Nigerian men are well liked in foreign lands because they are thought to be the cream of the African crop. Nigerian men are egalitarian, open, unrestricted, and uncensored. They have pride, they have class, they are unafraid to speak up whenever the occasion arises, and they are very educated. Nigerian men have distinguished themselves in academia, they are well travelled , they are contributing members of communities as successful teachers, physicians, business owners, realtors, engineers and lawyers in the U S and many land. There are hundreds of Nigerian Professors. Deans, Vice Presidents. Provosts, and Department Chairs on many American and Canadian colleges and universities. In fact, one US college once had a Nigerian college president

American women who date our Nigerian men find them to be socially adaptable, generous and full of life.  With all this and many more said about these men, why then are our Nigerian men's  marriages plagued with acrimony, bitterness, hostility, bad blood, and rancor? Why do police serve restraining orders in record numbers on Nigerian husbands who are given the option to leave the home voluntarily or be sent to jail?

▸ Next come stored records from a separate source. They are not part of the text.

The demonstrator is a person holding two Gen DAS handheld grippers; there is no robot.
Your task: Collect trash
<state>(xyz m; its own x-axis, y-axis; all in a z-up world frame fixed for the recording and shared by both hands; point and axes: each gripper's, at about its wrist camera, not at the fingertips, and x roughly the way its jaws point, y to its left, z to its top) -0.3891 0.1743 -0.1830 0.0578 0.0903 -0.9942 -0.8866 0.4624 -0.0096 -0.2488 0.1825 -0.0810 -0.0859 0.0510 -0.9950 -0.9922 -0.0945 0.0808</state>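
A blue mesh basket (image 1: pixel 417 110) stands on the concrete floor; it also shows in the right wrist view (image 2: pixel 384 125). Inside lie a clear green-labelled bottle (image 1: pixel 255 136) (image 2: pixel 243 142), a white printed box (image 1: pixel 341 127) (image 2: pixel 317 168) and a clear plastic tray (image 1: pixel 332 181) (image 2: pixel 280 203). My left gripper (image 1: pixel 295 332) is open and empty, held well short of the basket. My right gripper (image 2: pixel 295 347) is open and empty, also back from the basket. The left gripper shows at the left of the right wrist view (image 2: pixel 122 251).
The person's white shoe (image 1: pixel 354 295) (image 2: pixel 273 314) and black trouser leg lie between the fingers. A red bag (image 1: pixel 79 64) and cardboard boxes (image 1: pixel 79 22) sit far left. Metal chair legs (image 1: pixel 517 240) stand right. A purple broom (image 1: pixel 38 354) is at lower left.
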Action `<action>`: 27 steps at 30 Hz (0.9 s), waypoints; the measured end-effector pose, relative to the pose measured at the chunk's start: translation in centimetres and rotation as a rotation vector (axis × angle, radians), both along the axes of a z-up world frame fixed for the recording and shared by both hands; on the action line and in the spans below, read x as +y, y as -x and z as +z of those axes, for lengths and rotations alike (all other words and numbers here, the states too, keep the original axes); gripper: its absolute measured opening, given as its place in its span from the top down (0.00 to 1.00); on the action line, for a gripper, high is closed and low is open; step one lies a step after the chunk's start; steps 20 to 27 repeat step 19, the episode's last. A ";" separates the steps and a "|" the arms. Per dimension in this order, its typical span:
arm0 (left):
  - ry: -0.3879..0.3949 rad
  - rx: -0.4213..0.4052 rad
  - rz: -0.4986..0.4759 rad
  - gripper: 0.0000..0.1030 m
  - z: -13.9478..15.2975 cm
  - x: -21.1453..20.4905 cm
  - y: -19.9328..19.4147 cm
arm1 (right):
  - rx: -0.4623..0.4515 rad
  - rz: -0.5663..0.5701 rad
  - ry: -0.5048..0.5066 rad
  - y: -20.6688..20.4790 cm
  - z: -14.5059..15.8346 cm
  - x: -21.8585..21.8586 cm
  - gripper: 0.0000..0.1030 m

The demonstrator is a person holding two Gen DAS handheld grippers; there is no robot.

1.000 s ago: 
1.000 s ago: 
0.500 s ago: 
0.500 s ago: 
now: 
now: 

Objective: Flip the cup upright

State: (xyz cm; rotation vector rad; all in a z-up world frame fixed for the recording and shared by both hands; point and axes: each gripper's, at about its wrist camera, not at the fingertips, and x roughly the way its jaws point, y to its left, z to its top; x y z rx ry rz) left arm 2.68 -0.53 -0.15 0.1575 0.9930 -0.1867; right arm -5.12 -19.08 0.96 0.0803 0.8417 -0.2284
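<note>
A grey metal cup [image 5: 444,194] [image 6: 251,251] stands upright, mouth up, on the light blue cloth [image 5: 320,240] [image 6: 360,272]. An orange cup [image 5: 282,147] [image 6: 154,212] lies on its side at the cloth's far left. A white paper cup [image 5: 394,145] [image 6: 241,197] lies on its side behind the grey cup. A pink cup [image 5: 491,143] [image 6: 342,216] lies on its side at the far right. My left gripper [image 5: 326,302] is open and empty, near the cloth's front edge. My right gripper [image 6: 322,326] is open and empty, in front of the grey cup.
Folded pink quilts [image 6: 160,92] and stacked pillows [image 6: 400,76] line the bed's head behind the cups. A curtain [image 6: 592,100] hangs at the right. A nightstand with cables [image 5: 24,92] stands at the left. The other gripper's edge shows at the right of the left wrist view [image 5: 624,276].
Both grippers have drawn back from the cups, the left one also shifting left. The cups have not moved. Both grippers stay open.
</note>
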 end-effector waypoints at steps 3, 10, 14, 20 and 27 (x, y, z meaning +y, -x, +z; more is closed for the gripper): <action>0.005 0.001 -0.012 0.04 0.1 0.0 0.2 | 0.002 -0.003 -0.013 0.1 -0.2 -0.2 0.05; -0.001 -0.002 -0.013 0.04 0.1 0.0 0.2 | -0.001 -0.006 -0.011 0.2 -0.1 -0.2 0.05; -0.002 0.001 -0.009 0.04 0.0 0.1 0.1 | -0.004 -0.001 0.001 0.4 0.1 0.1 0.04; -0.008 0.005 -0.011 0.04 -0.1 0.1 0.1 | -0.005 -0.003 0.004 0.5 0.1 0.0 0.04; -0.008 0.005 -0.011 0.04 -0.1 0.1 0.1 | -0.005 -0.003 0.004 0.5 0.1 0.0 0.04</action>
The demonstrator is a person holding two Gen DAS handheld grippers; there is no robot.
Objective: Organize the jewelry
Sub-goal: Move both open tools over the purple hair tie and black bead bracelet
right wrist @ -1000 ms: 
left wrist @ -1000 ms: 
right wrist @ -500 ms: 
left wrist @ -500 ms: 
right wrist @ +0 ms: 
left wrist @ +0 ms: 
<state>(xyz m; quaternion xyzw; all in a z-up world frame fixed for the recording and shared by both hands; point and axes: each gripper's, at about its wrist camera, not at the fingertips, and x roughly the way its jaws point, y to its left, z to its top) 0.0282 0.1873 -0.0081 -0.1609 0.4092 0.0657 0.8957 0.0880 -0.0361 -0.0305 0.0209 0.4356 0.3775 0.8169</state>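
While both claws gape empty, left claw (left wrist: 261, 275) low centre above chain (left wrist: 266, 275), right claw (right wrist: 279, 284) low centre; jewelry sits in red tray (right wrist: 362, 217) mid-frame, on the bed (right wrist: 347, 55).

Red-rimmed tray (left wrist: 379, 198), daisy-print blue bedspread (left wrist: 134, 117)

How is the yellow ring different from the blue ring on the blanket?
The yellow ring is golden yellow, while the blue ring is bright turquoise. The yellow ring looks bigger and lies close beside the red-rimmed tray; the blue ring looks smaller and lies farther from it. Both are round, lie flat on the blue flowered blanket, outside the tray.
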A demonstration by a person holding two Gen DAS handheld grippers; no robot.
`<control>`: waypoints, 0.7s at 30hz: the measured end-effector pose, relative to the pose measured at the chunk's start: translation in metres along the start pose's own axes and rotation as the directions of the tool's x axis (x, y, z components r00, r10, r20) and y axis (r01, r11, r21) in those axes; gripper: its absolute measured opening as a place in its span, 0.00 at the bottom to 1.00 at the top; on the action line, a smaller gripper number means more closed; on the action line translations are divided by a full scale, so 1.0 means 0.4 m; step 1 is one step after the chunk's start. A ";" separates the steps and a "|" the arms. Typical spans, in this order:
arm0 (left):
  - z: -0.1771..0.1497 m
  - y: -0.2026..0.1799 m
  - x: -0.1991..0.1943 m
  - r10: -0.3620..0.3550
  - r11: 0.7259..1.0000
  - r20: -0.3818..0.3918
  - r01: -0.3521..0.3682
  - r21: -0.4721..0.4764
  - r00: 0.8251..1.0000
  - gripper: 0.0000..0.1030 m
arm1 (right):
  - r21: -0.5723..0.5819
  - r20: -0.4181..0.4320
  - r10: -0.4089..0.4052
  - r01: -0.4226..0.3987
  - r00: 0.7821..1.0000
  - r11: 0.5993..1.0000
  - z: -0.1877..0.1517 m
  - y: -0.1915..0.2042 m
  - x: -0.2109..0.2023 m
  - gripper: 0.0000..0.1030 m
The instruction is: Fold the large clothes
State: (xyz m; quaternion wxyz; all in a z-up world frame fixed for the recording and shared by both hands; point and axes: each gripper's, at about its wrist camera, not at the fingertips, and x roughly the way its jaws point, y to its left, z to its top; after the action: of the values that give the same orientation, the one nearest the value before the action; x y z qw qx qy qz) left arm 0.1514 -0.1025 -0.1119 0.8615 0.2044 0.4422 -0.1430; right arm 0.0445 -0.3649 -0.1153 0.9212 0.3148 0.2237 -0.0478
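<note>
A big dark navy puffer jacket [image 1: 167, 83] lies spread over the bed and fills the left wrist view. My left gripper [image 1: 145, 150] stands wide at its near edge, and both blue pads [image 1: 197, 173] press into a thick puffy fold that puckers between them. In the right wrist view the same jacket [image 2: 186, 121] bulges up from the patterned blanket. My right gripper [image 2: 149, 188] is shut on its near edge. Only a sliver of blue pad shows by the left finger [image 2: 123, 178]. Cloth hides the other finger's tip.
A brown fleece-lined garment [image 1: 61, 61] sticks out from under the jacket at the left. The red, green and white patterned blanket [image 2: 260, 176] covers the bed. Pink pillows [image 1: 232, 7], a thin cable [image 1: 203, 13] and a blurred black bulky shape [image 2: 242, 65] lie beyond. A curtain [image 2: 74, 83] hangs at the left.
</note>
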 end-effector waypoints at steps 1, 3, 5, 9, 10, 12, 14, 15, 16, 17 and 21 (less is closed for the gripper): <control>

Why are many Nigerian households broken up by divorces or end up with death of one spouse or both?  This paper discusses 5 mistakes the Nigerian men seeking wives or are married make that are the proximal causes of the tragic end of their marriages. I will add that Nigerian husbands are some of the nicest set of people, and I know quite a number of them; good men, upright men, and it is not their fault that the women left. Oh well, that is part of life. Don't give up. Life is good. Jisie ike (keep trying).

Mistake 1: YOU WAITED TOO LATE TO MARRY

You are forty-five-year-old, have been in the United States for 10 years or longer, and obtained your Green Card after getting out of a "green-card marriage" with a American lady with whom you have expended  money, time and exuberant energy getting to know while you were in the process of growing up in your new country.  You left Nigeria when you were in your early or middle thirties, had no real girlfriend, and indecisive about marriage. Now, at 45 years, you suddenly decide to marry, and you want a girl half your age. You know you couldn't have her in Nigeria when you were in your twenties because you weren't an old sugar daddy You weren't Sonny Ade,  Fela Ramson Kuti, nephew of the oil minister, the son of an Nnewi transporter Ekele Dilichukwu, or directly in line to inherit the property of an importer of building materials from a village of Osumenyi in Anambra State. You were nothing as I was.  I will wager that most Nigerian men in the United States didn't realize they were racing against the clock when they waited too late to marry.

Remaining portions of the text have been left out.